JAYAPURA, ANDARIAS
GIYAI NEWS - Rambut gimbal dan keriting adalah ciri khas Orang Asli Papua
(OAP). Namun, apa jadinya bila satu-satunya yang tersisa sebagai kebanggaan dan
simbol identitas mereka, hendak direggut juga?
Jadilah dia simbol perlawanan.
Hal ini tergambar dari kisah Rosa
Wendi, seorang periset independen dan aktivis gerakan penentuan nasib sendiri
Papua, yang ia tuturkan kepada Veronica Koman, seorang pengacara HAM untuk
Papua. Kisah itu kemudian diterbitkan sebagai bagian dari liputan tentang Papua
oleh majalah New Internationalist,sebuah media independen yang berbasis di
London dan mengkhususkan diri dalam reportase investigatif di bidang HAM,
politik, sosial dan keadilan lingkungan.
Media yang telah mendapatkan
berbagai penghargaan internasional ini (antara lain dari Amnesty International
dan PBB) mengkhususkan edisi bulan Mei-nya untuk menampilkan gerakan penentuan
nasib sendiri di Papua dari berbagai sudut, yang di dunia internasional kini
semakin mendapatkan panggung.
Salah satu bagian dari edisi
khusus itu, menampilkan suara-suara dari kalangan akar rumput, seperti Rosa
Moiwend dan empat orang Papua lainnya.
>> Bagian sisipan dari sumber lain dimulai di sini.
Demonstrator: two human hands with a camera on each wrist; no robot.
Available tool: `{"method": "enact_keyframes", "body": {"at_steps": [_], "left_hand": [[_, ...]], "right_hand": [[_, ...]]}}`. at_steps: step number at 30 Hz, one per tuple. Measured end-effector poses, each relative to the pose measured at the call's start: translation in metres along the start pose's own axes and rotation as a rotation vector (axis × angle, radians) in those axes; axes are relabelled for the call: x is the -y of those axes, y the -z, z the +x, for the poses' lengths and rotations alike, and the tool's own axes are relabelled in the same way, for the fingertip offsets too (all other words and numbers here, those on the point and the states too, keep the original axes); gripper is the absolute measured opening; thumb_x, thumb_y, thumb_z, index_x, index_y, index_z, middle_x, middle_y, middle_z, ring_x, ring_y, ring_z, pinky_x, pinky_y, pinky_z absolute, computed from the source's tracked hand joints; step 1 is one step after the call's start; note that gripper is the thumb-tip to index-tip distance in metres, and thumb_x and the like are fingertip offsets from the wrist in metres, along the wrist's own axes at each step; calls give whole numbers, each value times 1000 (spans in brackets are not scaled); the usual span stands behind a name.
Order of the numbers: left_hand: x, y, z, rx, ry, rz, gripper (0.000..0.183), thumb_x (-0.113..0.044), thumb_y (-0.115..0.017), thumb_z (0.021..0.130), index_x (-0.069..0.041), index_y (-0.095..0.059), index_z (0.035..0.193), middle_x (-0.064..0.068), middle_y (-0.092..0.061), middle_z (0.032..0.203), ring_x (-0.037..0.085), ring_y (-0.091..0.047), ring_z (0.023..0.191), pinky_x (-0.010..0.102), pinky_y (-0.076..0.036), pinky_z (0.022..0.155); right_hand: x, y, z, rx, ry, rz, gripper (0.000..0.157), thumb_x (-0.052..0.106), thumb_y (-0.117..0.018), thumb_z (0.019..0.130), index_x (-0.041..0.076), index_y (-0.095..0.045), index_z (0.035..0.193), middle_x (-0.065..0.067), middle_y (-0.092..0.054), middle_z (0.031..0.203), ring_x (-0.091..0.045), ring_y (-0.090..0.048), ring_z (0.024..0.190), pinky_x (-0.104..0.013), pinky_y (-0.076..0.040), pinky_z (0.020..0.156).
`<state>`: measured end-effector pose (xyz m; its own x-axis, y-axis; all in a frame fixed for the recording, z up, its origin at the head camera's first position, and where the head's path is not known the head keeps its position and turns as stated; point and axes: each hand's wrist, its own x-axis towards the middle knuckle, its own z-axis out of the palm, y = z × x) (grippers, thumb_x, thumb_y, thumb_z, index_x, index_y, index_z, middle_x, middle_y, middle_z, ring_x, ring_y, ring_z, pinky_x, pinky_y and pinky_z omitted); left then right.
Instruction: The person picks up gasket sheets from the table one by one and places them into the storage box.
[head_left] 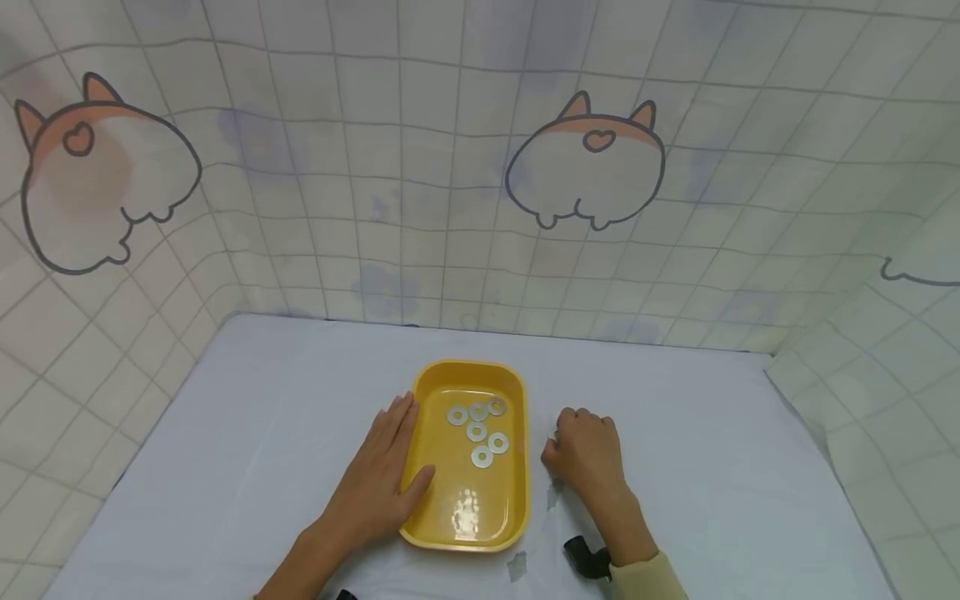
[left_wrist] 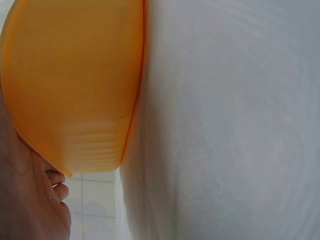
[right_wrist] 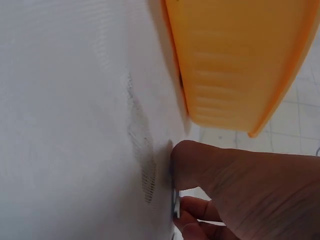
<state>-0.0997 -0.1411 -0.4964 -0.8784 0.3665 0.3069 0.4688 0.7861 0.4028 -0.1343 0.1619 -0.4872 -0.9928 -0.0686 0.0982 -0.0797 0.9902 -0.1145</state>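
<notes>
A yellow plastic tray [head_left: 450, 508] sits on the white table, holding several flat silver washers [head_left: 476, 457] in its far half. My left hand [head_left: 375, 483] rests along the tray's left rim with its fingers straight, the thumb reaching over the inner side. In the left wrist view the palm lies against the rim of the tray [left_wrist: 75, 90]. To the right of the tray, apart from it, my right hand [head_left: 588, 454] is low at the tabletop, fingers curled. The right wrist view shows the thumb and fingers pinching a thin silver washer [right_wrist: 177, 206], mostly hidden.
White cloth covers the table [head_left: 712, 467]. Grey patches [head_left: 517, 567] mark it near the tray's front right corner. A black wrist device [head_left: 587, 558] is at the right wrist. Tile-patterned curtains [head_left: 420, 208] with cartoon figures enclose the back and sides.
</notes>
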Motion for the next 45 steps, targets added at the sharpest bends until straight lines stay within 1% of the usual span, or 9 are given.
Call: {"method": "enact_keyframes", "body": {"at_steps": [3,7,9,15,22,27,32,39,45], "left_hand": [[0,0,-1,4,5,2,86,-34,-66,101,4,-25,166,18,-26,176,37,-28,163,22,7,136],[0,0,-1,-4,3,3,85,-33,-66,100,4,-26,165,18,-27,175,38,-29,162,21,7,136],[0,0,-1,-9,0,-1,85,-33,-67,100,5,-27,165,19,-27,175,38,-30,162,19,8,135],[0,0,-1,-21,-6,-1,86,-33,-67,100,5,-26,165,20,-28,175,37,-29,162,18,9,134],[0,0,-1,-25,-4,-6,85,-32,-67,100,5,-27,165,20,-29,174,38,-30,162,18,9,134],[0,0,-1,-17,3,-18,85,-33,-67,100,5,-26,165,19,-27,175,38,-30,162,16,10,133],[1,-1,0,-1,10,-16,86,-33,-66,100,4,-25,165,18,-26,176,37,-29,162,16,10,133],[2,-1,-1,6,12,-15,86,-34,-66,101,4,-25,166,17,-25,176,36,-28,163,16,10,133],[1,0,0,11,15,-19,86,-34,-65,101,3,-23,166,17,-24,176,36,-27,163,16,10,133]], "right_hand": [[0,0,0,-22,2,21,20,17,-76,83,6,-61,76,-5,-53,67,-21,-48,64,-42,-54,71],[-1,0,0,-24,-5,59,17,17,-77,81,3,-68,84,-7,-60,71,-21,-53,66,-42,-54,72],[-2,-1,0,-20,-13,77,19,18,-76,80,2,-70,89,-8,-63,74,-22,-56,68,-43,-56,73],[-1,-9,3,-38,-34,102,21,19,-73,80,1,-72,92,-9,-66,77,-25,-61,71,-44,-57,76],[-3,-7,4,-49,-28,131,22,21,-76,81,4,-77,96,-9,-72,83,-27,-66,79,-50,-58,89],[-4,-5,5,-27,-20,160,26,24,-79,81,5,-79,99,-9,-75,85,-24,-64,78,-47,-59,86],[-5,-3,5,-23,2,194,28,26,-81,81,6,-80,100,-6,-75,86,-20,-61,74,-42,-60,79],[-5,4,3,-74,55,218,24,27,-81,81,9,-80,97,-4,-77,89,-23,-66,82,-42,-62,84],[-4,9,1,-93,76,229,24,26,-79,80,10,-79,97,-4,-78,91,-25,-68,85,-44,-61,87]]}}
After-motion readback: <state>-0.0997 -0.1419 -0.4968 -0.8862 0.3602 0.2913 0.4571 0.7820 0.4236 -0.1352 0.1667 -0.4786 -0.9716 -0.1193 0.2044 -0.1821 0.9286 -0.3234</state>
Narasi yang ditampilkan ini, dapat
menjadi gambaran faktual tentang apa dan bagaimana gerakan yang memperjuangkan
penentuan nasib sendiri di Papua, yang kurang banyak terungkap selama ini.
"Hidup di Papua berarti
selalu ada sesuatu yang terjadi yang mengingatkan kami pada pendudukan,"
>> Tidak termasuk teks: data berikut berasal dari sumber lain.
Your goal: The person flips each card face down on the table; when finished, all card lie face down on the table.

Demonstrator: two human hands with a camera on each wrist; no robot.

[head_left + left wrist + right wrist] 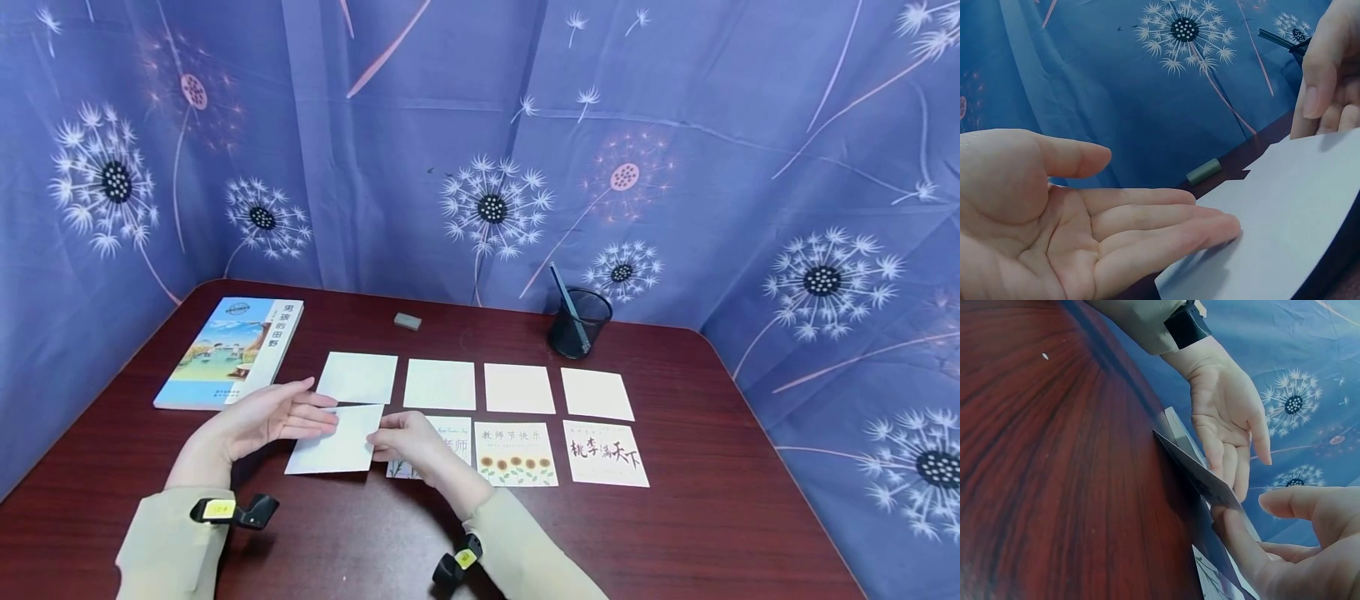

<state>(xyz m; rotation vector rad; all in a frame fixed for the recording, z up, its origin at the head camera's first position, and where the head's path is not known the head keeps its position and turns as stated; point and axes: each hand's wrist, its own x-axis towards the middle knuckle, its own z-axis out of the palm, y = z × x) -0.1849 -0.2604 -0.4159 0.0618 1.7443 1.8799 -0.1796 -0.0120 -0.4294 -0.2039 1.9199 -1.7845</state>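
Note:
My right hand (416, 446) pinches a white card (337, 450) by its right edge, above the near left of the table. The card is tilted, its blank side up; in the right wrist view dark marks show on the underside of the card (1200, 475). My left hand (258, 421) is spread with straight fingers, palm toward the card, fingertips at its left part. In the left wrist view the fingertips of the left hand (1129, 244) overlap the card (1285, 212). Right of it, a lettered card (457, 433) is partly hidden by my right hand.
A sunflower card (517, 467) and a red-lettered card (607, 454) lie to the right. Behind is a row of several blank cards (438, 385). A book (232, 350) lies far left, an eraser (407, 321) at the back, a mesh pen holder (596, 312) back right.

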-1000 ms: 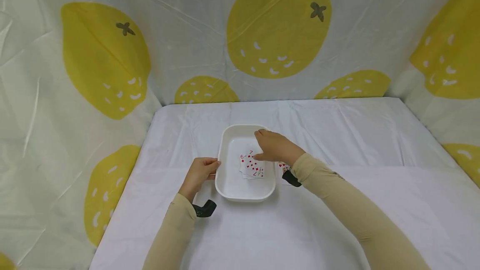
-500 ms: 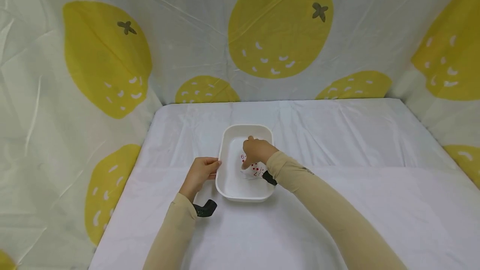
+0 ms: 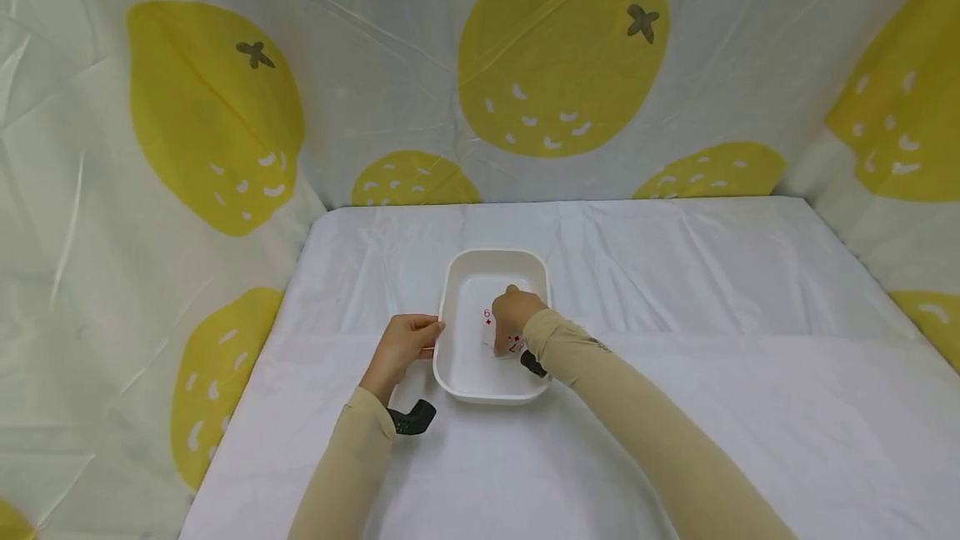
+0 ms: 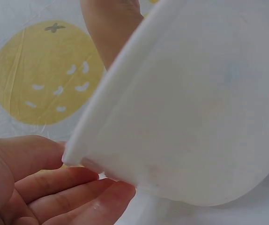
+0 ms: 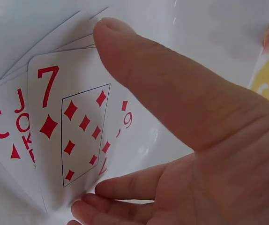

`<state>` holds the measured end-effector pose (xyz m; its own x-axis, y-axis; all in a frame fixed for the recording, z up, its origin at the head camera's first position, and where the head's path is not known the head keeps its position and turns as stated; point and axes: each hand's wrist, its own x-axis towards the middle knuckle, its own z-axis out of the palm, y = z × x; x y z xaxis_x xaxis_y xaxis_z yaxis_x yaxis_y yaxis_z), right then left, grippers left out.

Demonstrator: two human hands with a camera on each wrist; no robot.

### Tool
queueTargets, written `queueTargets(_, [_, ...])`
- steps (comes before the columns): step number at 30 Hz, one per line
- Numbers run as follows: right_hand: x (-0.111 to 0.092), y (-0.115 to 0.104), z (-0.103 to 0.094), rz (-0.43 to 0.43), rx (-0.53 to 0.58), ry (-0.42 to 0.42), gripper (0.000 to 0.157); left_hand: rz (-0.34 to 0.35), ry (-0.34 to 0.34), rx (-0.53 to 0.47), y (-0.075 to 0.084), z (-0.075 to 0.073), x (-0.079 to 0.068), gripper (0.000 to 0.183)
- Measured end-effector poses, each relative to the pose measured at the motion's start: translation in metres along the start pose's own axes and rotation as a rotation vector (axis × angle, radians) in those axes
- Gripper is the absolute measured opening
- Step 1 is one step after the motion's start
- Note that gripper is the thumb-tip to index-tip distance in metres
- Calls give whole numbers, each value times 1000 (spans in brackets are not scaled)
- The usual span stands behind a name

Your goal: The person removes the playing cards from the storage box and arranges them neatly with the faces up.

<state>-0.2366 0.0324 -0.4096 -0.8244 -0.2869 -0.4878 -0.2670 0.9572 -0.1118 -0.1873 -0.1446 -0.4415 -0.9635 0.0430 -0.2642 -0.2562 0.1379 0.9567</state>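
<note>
A white tray [image 3: 462,361] stands in the middle of the cloth-covered table. My left hand [image 3: 400,350] pinches its left rim, thumb on top and fingers underneath, as the left wrist view shows. Inside the tray lies a fanned stack of playing cards [image 5: 80,159], the seven of diamonds uppermost, with red 5 and joker corners peeking out at its side. My right hand [image 3: 516,312] reaches down over the stack. Its straight thumb [image 5: 139,65] overlaps one end of the cards and its loosely bent fingers [image 5: 130,183] are right at the opposite edge.
White cloth [image 3: 720,432] covers the table. A lemon-print curtain [image 3: 397,82] hangs behind and at both sides. My right sleeve [image 3: 637,415] covers part of the table right of the tray. Black wrist mounts [image 3: 412,417] stick out below the hands.
My right hand has moved left and down into the tray, over the cards. A face card beside the tray's right side is now hidden. The left hand has stayed on the rim.
</note>
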Motion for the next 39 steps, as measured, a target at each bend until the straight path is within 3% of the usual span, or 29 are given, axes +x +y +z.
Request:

kata Rosa, memulai ceritanya.
"Kami melihat diskriminasi,
rasisme dan kekerasan di depan mata setiap hari," lanjut perempuan yang bermukim
di Jayapura itu.
Kakek dan neneknya mengalami
(masa) Tri Komando Rakyat (Trikora, tahun 1961), yang menurut hemat dia tak
lain dari invasi militer oleh Indonesia.
"Saat itu, keluarga saya
tinggal di desa Ninati di selatan. Sebagian besar keluarga harus melarikan diri
menyeberangi perbatasan ke Papua Nugini - hanya kakek saya yang tinggal. Desa
tua kami itu sekarang telah dihuni oleh suku-suku lain, dan kami telah
kehilangan kontak dengan semua keluarga yang melintasi perbatasan. Itu adalah
kerugian pribadi terbesar bagi keluarga kami," kata Rosa.
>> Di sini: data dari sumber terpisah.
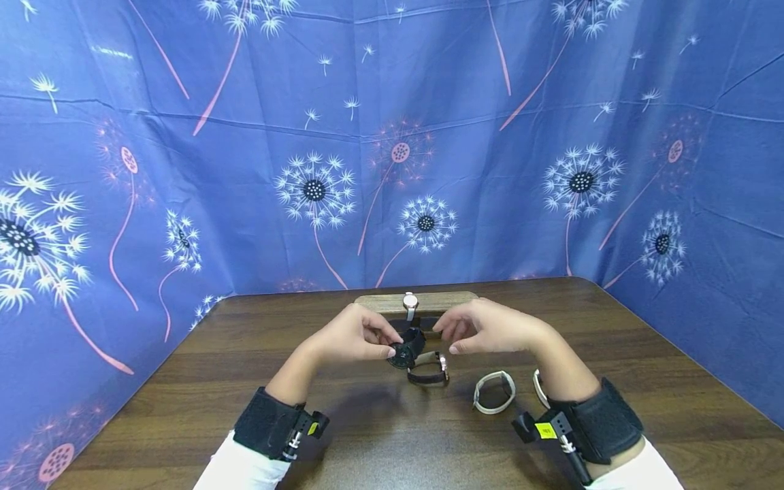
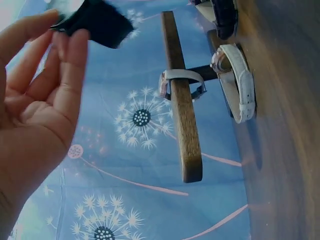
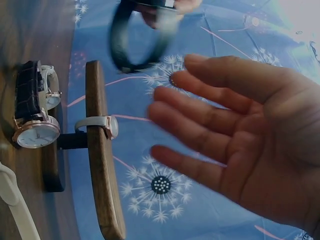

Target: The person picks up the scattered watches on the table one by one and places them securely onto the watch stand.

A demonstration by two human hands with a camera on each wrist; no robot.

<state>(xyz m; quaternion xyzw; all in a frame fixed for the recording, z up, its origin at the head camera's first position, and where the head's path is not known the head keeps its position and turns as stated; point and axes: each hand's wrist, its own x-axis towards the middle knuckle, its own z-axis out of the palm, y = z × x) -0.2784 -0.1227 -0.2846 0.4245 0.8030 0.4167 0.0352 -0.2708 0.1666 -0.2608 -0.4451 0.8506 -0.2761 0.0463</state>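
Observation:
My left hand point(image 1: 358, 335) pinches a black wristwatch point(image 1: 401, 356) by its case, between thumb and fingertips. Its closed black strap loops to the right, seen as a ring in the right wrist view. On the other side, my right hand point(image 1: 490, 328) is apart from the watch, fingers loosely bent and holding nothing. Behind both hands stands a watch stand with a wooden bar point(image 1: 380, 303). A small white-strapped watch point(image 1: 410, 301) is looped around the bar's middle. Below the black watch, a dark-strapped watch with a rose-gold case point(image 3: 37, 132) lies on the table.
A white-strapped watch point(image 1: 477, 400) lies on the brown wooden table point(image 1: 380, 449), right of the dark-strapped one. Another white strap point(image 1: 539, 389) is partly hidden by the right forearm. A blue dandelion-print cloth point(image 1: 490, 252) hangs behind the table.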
Bagi Rosa, apa yang ia pandang
sebagai pendudukan Indonesia atas Papua bukan hanya soal teritorial, tetapi
juga mengubah pola pikir OAP dan mengubah bagaimana OAP melihat diri mereka
sendiri.
"Kami diajarkan hal-hal yang
salah di sekolah, terutama tentang sejarah kami. Ini adalah semacam perbudakan
mental: ajaran dan doktrin Indonesia mengatakan kepada kami 'karena kami orang
Papua, kami pantas diperlakukan tidak adil', dan kami tidak sadar telah
menerima ini," kata dia.
Rosa mengatakan identitas Papua
mereka lama-lama seakan berubah menjadi Indonesia. Dan ia memandang hal itu
berbahaya sebab itu adalah inti diri mereka sebagai Papua.
"Kami berubah menjadi
seperti orang Indonesia. Standar kami diubah menjadi standar Indonesia."
Mengalaminya Langsung
Rosa tak hanya membual. Semua
yang ia ungkapkan itu berangkat dari pengalamannya langsung. Soal diskriminasi
dan soal pemaksaan identitas.
"Saya dulu adalah pembaca
berita sore di sebuah acara TV lokal. Dulu saya memiliki rambut gimbal pendek.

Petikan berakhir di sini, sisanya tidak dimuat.